When it comes to relationships, expectations can be a double-edged sword. On one hand, having expectations can bring clarity and purpose to your relationship, but on the other hand, too many expectations can lead to conflict and dissatisfaction.
This can be especially true if expectations are unclear or mismatched between two partners. In this blog post, we will look at whether having expectations in a relationship is good or bad, and how therapy can help couples navigate these expectations to build a healthier, more satisfying relationship.
The difference between an expectation and a demand
Expectations are an integral part of any relationship, however, it is important to understand the distinction between an expectation and a demand.
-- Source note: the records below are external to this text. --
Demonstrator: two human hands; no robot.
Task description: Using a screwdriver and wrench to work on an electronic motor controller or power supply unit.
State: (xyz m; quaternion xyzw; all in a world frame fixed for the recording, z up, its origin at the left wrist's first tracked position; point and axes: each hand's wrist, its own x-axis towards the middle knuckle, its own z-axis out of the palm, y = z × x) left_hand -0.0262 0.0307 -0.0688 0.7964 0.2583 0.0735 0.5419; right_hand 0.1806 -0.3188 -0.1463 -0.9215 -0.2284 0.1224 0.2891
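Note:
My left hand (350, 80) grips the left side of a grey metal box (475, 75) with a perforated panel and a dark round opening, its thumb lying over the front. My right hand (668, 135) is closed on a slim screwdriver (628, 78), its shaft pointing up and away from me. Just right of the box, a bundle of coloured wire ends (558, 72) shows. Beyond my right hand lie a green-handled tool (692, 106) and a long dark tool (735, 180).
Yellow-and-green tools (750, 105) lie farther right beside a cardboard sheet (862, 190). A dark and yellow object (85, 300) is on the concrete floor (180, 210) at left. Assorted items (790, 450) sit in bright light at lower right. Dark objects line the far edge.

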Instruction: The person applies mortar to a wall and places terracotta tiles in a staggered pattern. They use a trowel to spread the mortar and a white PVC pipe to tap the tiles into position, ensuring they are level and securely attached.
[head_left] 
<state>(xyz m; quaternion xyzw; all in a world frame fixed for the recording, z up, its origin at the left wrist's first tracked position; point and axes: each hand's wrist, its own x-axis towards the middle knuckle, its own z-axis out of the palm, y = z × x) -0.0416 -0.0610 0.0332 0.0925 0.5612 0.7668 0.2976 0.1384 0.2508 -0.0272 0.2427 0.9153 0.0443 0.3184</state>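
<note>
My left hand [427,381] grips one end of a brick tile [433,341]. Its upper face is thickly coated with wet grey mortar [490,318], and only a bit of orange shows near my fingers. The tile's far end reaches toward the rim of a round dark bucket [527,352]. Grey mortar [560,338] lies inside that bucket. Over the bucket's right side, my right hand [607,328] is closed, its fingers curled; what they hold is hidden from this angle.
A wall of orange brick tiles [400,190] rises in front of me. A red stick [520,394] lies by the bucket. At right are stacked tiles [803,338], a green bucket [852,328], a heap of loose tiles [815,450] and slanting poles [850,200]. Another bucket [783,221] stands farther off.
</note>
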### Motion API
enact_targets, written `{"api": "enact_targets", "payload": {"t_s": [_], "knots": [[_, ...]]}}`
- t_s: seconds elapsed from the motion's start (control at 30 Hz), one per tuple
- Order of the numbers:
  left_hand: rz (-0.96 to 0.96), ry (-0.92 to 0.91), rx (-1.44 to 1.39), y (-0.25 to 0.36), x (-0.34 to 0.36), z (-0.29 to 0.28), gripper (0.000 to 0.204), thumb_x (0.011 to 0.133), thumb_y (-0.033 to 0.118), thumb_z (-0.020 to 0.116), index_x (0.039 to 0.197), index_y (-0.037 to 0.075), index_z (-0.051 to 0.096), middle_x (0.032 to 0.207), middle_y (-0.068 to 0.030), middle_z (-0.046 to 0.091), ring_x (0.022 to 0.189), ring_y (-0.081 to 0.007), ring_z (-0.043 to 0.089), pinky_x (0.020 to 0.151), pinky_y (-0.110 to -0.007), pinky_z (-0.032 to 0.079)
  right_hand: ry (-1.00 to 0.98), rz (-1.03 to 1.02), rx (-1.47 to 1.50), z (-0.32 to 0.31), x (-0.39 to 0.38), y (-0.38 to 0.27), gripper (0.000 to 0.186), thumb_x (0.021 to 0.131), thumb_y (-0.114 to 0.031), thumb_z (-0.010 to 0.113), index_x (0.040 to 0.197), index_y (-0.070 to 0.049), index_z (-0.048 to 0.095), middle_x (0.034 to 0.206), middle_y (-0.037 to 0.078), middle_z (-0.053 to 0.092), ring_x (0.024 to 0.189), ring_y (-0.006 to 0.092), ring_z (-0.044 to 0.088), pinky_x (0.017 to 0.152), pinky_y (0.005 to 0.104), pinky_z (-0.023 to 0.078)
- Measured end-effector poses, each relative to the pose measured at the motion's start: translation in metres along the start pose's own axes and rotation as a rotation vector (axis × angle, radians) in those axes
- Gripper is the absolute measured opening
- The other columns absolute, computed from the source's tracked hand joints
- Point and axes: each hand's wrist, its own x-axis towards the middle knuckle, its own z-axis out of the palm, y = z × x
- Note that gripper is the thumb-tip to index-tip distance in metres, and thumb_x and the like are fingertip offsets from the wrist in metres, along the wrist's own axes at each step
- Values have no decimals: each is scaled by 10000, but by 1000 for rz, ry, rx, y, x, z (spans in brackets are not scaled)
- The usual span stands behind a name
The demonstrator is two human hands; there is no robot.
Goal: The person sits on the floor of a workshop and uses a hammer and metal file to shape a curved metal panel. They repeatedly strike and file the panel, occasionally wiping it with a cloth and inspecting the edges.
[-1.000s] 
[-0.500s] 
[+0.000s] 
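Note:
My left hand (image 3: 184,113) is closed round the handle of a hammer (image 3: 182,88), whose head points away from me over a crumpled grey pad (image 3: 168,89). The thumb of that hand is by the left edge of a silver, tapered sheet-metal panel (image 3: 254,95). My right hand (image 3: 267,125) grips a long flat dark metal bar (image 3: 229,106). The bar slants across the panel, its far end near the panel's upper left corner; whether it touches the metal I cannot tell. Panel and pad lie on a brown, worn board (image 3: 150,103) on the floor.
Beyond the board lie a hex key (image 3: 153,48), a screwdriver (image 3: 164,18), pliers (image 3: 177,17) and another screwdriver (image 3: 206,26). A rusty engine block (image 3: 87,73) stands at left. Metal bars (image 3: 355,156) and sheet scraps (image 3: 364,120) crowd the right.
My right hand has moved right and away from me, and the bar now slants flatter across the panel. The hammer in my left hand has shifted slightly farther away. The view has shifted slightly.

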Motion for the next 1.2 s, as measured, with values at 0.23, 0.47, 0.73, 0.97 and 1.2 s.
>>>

An expectation is an idea or belief about what you or your partner should be doing in a relationship, while a demand implies that you have the right to have something done for you and will not accept anything else.
When it comes to expectations in a relationship, there can be both positive and negative outcomes. On the one hand, having expectations can give a sense of security and certainty in the relationship, as it provides the opportunity to develop clear boundaries and expectations.
On the other hand, if these expectations are not met, they can lead to conflict and disappointment. Furthermore, when expectations become too high and rigid, they can also lead to stress and resentment, impacting both partners’ mental health.
Therefore, it is important to be aware of the difference between an expectation and a demand in order to maintain a healthy and balanced relationship.